*Assignment*
From the records that follow, copy every line in which "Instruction" appears.

# # # # # # #

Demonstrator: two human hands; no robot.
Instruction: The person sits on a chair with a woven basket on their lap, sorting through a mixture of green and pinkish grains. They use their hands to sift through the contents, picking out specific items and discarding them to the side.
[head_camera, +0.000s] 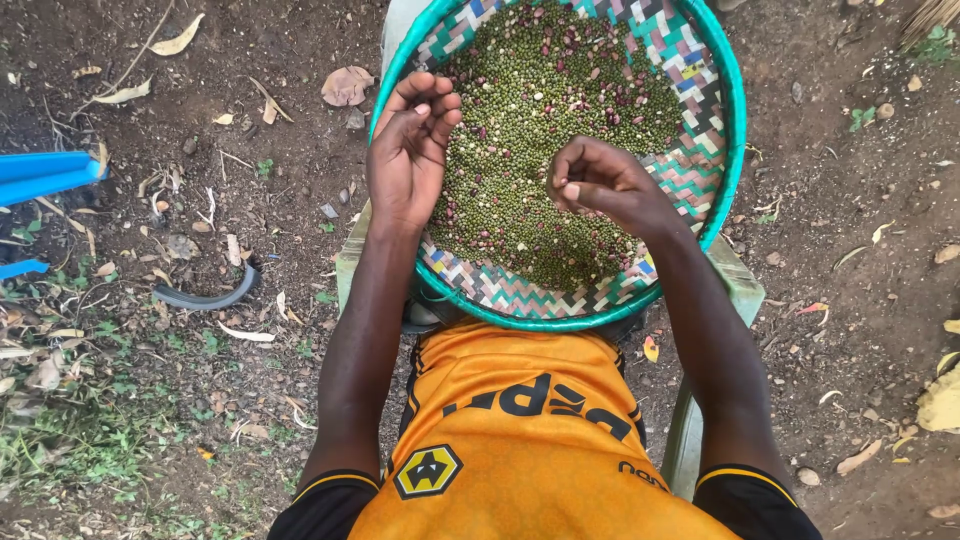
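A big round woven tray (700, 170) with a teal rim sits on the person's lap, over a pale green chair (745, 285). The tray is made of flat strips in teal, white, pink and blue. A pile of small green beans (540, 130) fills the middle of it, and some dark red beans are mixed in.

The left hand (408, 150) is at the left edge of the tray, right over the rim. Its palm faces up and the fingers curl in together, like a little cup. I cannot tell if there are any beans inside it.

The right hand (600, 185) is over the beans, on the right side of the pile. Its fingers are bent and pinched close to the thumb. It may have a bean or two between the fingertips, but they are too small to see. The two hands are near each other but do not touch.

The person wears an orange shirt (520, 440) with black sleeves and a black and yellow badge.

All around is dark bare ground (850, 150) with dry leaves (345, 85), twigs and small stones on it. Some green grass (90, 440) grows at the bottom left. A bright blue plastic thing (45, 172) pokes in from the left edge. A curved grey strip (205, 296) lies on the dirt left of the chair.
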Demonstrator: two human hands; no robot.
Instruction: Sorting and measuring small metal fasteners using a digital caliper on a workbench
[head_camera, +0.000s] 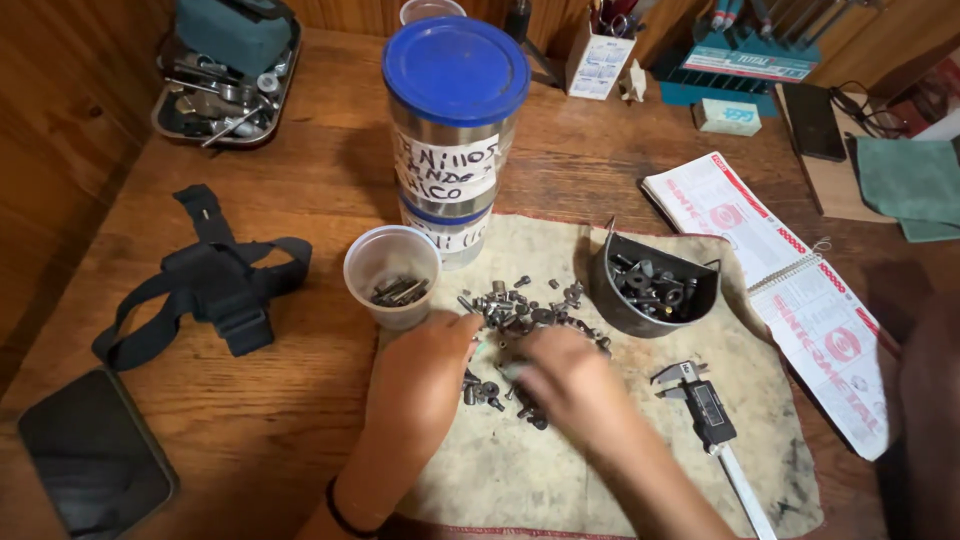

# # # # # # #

*Output of the exercise*
Instruction: The person sits on a chair with a woven basket on their lap, sorting through a mixture of green and pinkish grains. They use their hands to sift through the contents, picking out specific items and discarding them to the side.
Instruction: Sorting and measuring small metal fasteners using a digital caliper on a workbench

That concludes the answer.